All lines in the material below that hold "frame" should be found and copied.

> **Entries provided**
Segment Open
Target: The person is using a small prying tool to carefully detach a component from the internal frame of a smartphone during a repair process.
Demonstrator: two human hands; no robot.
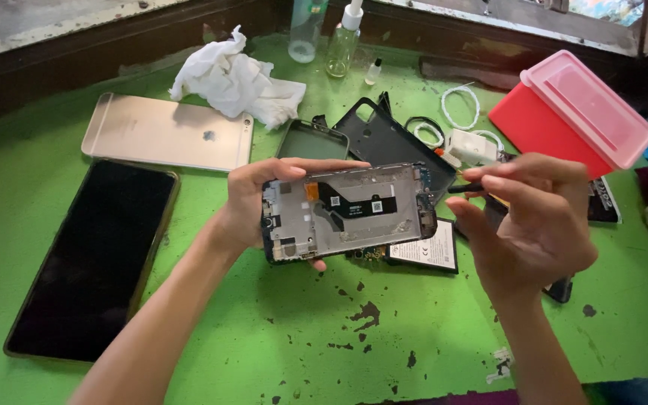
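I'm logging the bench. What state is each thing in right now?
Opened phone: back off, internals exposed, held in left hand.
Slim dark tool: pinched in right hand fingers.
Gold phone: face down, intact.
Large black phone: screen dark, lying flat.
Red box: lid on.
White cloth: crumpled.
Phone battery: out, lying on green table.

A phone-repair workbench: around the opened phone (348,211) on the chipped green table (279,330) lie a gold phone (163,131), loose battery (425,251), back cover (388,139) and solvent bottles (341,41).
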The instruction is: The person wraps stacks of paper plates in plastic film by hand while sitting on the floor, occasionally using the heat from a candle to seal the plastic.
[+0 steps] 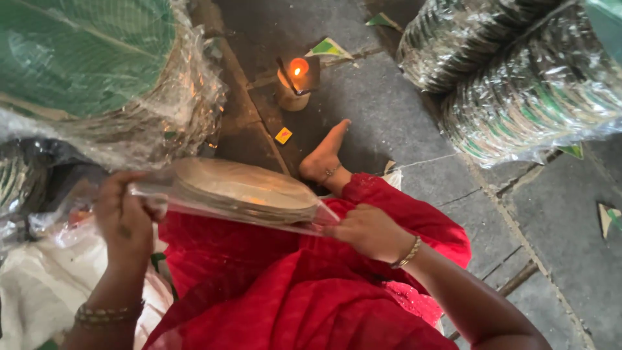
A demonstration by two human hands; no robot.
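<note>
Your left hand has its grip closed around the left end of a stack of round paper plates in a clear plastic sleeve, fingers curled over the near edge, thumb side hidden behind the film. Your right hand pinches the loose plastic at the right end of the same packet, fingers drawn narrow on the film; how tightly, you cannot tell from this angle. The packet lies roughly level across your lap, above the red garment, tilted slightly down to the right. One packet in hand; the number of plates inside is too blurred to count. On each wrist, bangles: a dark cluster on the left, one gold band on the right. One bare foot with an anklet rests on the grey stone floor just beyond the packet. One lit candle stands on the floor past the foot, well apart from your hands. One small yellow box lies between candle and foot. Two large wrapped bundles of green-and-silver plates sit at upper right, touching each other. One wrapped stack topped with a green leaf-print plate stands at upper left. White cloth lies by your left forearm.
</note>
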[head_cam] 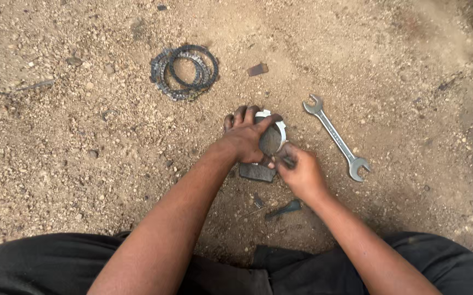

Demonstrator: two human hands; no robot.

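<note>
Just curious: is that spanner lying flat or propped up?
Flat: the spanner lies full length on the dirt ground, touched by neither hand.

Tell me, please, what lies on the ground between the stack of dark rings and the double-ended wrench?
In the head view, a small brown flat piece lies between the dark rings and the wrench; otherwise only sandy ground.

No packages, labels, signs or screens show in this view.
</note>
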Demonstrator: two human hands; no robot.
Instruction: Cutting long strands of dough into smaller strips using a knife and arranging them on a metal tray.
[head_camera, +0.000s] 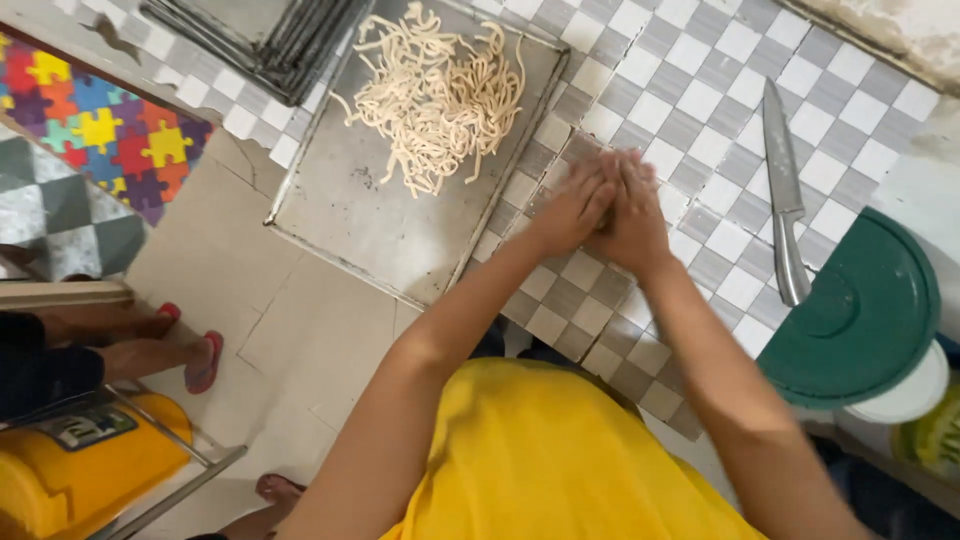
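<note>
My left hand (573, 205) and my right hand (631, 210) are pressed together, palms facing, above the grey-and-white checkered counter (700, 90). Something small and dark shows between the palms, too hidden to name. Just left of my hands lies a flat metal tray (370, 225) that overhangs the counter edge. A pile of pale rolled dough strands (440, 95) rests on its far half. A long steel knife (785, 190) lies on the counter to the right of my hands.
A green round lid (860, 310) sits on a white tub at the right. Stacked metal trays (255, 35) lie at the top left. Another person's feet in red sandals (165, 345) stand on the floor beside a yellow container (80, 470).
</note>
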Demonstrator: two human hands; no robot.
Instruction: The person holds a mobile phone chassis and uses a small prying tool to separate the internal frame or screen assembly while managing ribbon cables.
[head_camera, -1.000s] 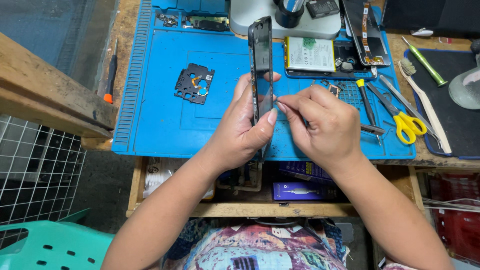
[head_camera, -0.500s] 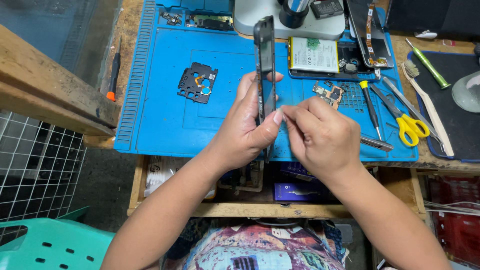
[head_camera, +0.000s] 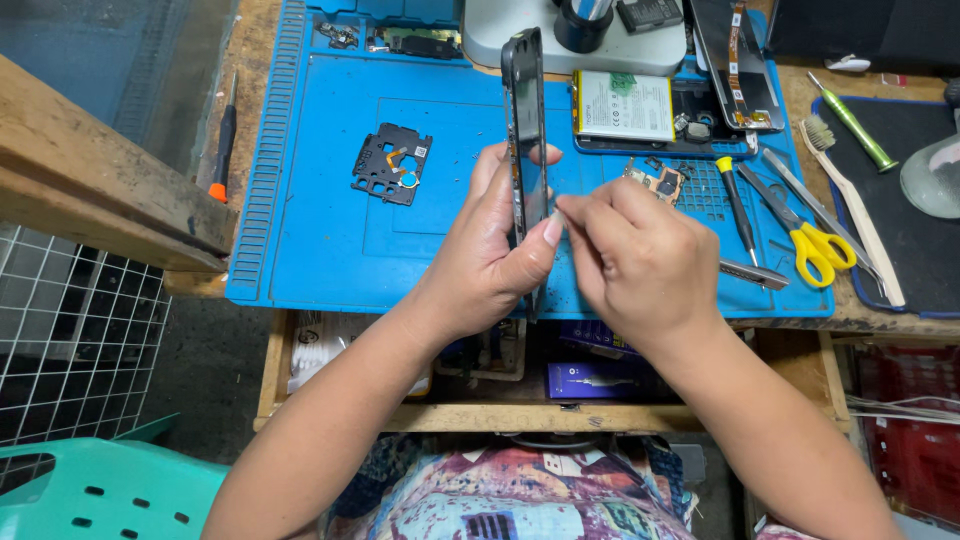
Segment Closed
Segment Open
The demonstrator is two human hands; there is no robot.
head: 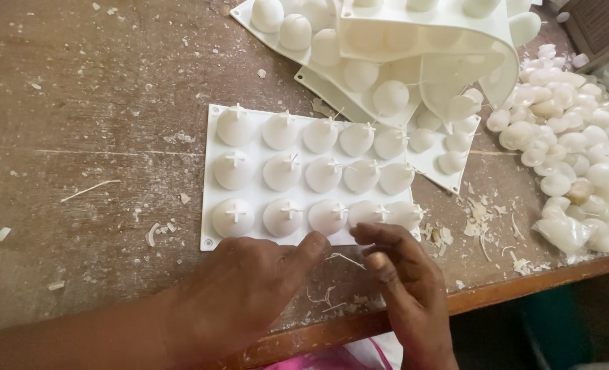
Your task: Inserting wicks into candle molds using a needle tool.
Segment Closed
> **Output below**
Target: The person is using a small prying tool to carefully detach a component from the internal frame of a smartphone during a repair process.
Instruction: The person holds a mobile phone chassis and uses a small prying tool to separate the internal frame or screen assembly while managing ribbon cables.

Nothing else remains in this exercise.